Certain authorities seem to be hell bent on having their way, regardless.  It's called abuse of power.
They seem to be intent upon acting secretly so that the townspeople won't know what's going on until it's too late.  All in the interest of wlllfully getting what they want, regardless of any other consideration.   And of course, the idea that Electrans are really too stupid to think for themselves is ever present.  Big Brother knows best.
Or, maybe,  possibly, Big Brother is a dishonest, abusive spoiled brat who regards opposition as a personal insult?
There are many incidents of the same willful and secret nature. They provide highly censored 'information' to the public and then only when forced to and at the very last minute;  many deals appear to be made behind closed doors in violation of the Open Meetings Act.
This was apparent in what seemed  to be the calculated delay of even the highly censored version of the 'facts' finally released in the last few weeks before the school bond vote.   Probably calculated to hide the negative aspects of the deal, the advertising appealed to the emotions, and sent too many people on such a bleeding heart guilt trip that they voted in the huge bond without knowing all they should to make an informed decision.
The confiscation of half the city park seems to have been part of that plan, as it's said that the city manager told people that was "a done deal"  quite some time before the plan was made public-and even before the bond was voted in.  And of course, as noted in last week's Electra Star News, it's the wrong half of the park.
Given the city manager's reported statement, if true, it seems obvious that the EISD had no intention of considering any other options. But practicality and logic didn't enter into the deal even then.  Worse still, neither did the wants of the townspeople.
Instead of deeding the nearly barren, high east half of the park to the EISD, it was given  the west half, which comprises almost all the park has to offer in the way of recreation.  That will be torn down, the creek rearranged, and the last attractive area in the town totally destroyed.
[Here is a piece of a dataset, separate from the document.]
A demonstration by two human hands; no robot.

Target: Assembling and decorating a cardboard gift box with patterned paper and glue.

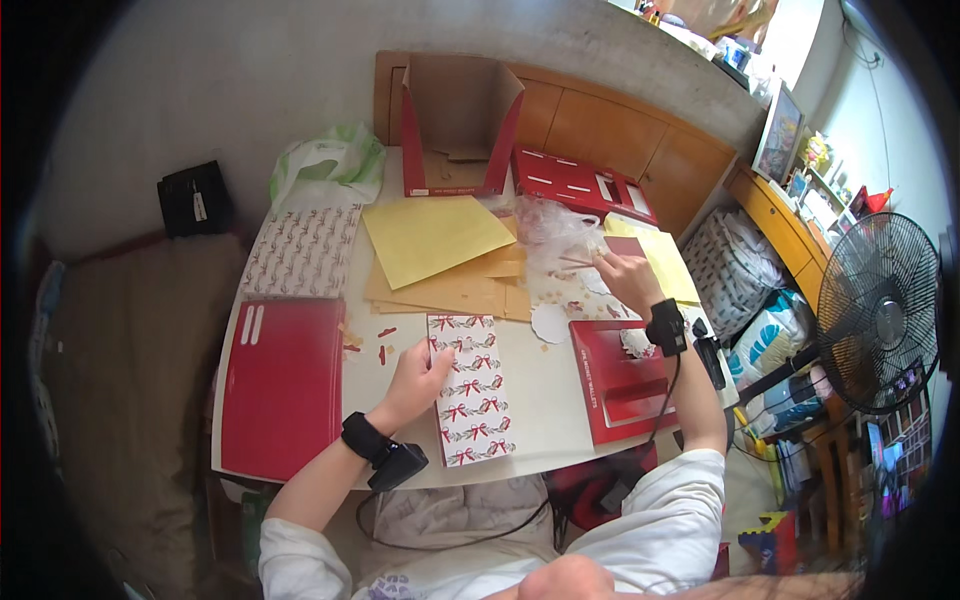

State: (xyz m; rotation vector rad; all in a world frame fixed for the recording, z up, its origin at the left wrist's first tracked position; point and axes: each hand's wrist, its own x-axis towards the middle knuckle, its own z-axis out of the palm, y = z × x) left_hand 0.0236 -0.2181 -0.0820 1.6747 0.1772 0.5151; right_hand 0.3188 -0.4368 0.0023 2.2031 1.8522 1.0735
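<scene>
My left hand (416,382) grips the left edge of an upright-lying white card wallet (474,405) printed with garlands and red bows, thumb on top. A small pale spot sits near its upper part. Further off on the right, my right hand (630,279) reaches over the table beside a crumpled clear plastic bag (555,225) and a dark red-brown square (624,246). Thin sticks (576,262) show by its fingertips; whether they are held is unclear. Under the right forearm is a red money-wallet box (619,397) with a white lacy paper piece (637,343) on it.
A red folder-like sheet (283,390), a patterned stack (304,251), yellow paper (435,236) and brown envelopes (450,300) lie leftward. An open cardboard box (461,112) stands at the back. Small scraps (555,285) and a scalloped white paper round (550,322) lie mid-table. A fan (885,311) stands right.
</scene>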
At horrendous expense.
It's not only our park, it's our money that's being wasted.
And here's a question or two for you:
Does anyone really believe someone is going to buy a very expensive lot and within the required three years, start building a house in Rattlesnake Acres, also known as ED's Folly, but officially called Saratoga Estates?
Why couldn't the school be put there and save the expense and destruction in the city park?
I already know the answers to those questions, but it's something for readers to think about.

Anita Huguelet McMurtrie


Friday, June 20, 2014

The Fly Goes Up in Smoke

Disclaimer:  everything contained in this blog is MY OPINION.  Every attempt is made to present the truth through actual facts or to identify statements which are in doubt;  otherwise there will be no deliberate presentation of gossip, rumor, or innuendo which can't be proven as factual.
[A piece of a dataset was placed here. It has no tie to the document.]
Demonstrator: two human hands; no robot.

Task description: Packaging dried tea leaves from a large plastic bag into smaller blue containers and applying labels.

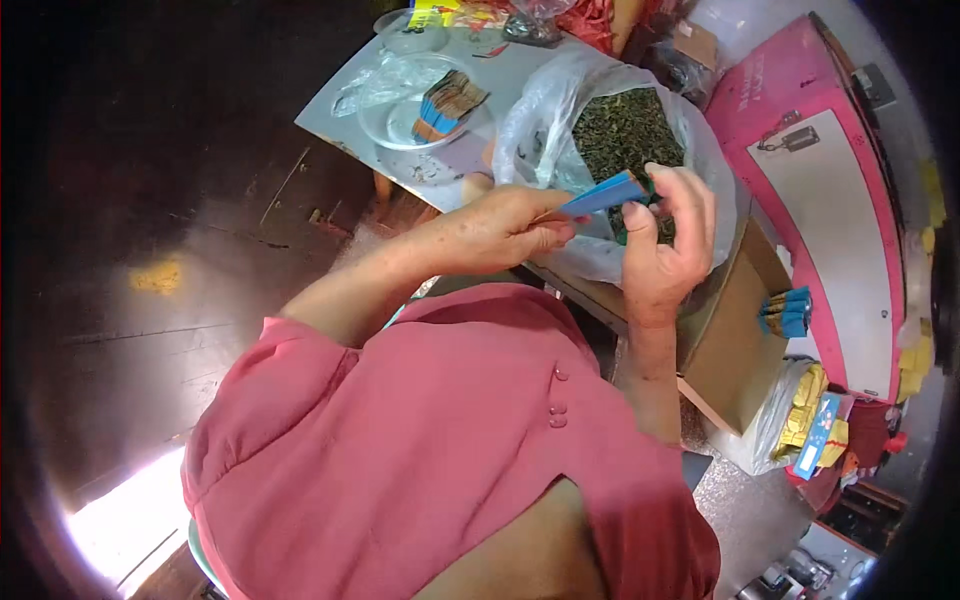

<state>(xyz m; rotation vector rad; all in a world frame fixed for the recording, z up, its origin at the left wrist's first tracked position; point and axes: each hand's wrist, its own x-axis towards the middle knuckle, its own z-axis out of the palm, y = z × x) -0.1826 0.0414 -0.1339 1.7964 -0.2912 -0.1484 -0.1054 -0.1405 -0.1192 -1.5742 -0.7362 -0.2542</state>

The Fly Goes Up in Smoke-A Fable

Once upon a time, in the village of Silliville, ex-King Yuppy Puppy was in a frantic snit.  He rushed to the mayor's house and shouted, "You have to call an emergency meeting right away!"
Hovering above the lawn, a fly was examining a smouldering cigarette butt.
"What?" said the mayor.
"What?" said the fly, gliding closer to listen in.
"An emergency meeting.  You  have to call one!"
"You do it,"  said the mayor.
"No, I can't do the emergency thing, it's not legal,"  explained Yuppy Puppy.
"But you do illegal things all the time,"  complained the mayor.  "I don't want to call a meeting."
The fly flew in a swirl around the ex-King's head.  *You say tomato, I say tomato;  you say it's lawful, I say it's awful.....*  it sang.
The ex-King wrung his hands.  "You must!"  he cried.
The mayor was indifferent.  "Why?"  he asked.
"Well, you see,"  said Yuppy Puppy snarkily.  "I'm the head of the medical mafia, and that's more important than the city commission.  I have to have a front man so I don't get the blame for anything."
The fly rolled its eyes.  *It's all smoke and mirrors,*  it giggled.
"Oh,"  said the mayor.  "That's different.  Ok."
And an emergency city meeting was scheduled right away.
"Wait," said a commissioner.  " Doesn't this have to be posted for a few hours before we can meet?"
"No, this is an EMERGENCY,"  Yuppy Puppy explained with elaborate patience.  "That means we can do it without telling anyone."
The fly did a barrel roll and grinned.  *Blowing smoke is such fun!*
The mayor strolled in, turned the meeting over to the ex-King, and vagued out.
"Why are we having an emergency meeting, Yuppy Puppy?"  asked another commissioner.
The ex-King sighed loudly.  "I told you to call me KYP,"  he insisted.
"We can't call you KYP now, you're not king,"  protested the other commissioner.
Looping the loop, the fly snickered,  *Where there's smoke, there's fire.*
"Drat!"  said the ex-King under his breath.
The commissioners thought hard for a while.  "I know,"  said one.  "We'll have to call you YP."
"Yip?"  said the mayor waking up.  "Is there a dog in here?"
"Ok, YP, why are we having an emergency meeting?"  asked the commissioner.
"Big Town has just outlawed smoking!"   YP's patience was beginning to fray.
"Um. So?"
YP waved his hands in the air.  "That means they're ahead of us!"  he shrieked.
The other commissioner drew back in horror.  "Watch out, you'll break a nail!"
"Oh, dear, we can't have that,"  said another commissioner.
"Yes.  First they got SUVs for their cop shop before we did,"  YP whined.
The fly started to giggle again.  *That's the smoking gun,*  it tittered.
"Don't forget.  They made the crepe myrtle their town flower, and we had to root a bunch of pear trees out of our sidewalks and plant crepe myrtles just to keep up."
The commission thought for a minute.  "NOW they're having new schools!"  they yelled.
"Well, we've caught up with them on that,"  YP preened.  "But don't you see?"   he reasoned desperately.  "People can still smoke in Silliville!"
"Big Town is ahead of us again!"  they all chorused, outraged.
"That'll never do,"  a commissioner said righteously.  "We have to ban smoking."
"People are not going to let us do that,"  said the other commissioner.
Another commissioner flapped a hand in the air.  "I used to smoke."
*Smoke, smoke, smoke that cigarette...*  the fly hummed happily.
There was a shocked silence in the meeting room.
The commissioner looked around.  "But I had to stop."
They all breathed a sigh of relief.  "See?"  said YP.  "It's unhealthy and we have to force people to stop for their own good."
"Oh, no,"  protested the other commissioner.  "It turned my nails yellow, and I didn't like the color."
There was another silence.  YP chewed his nails.
Finally the other commissioner protested,   "But a lot of people here smoke.  We can't get around that."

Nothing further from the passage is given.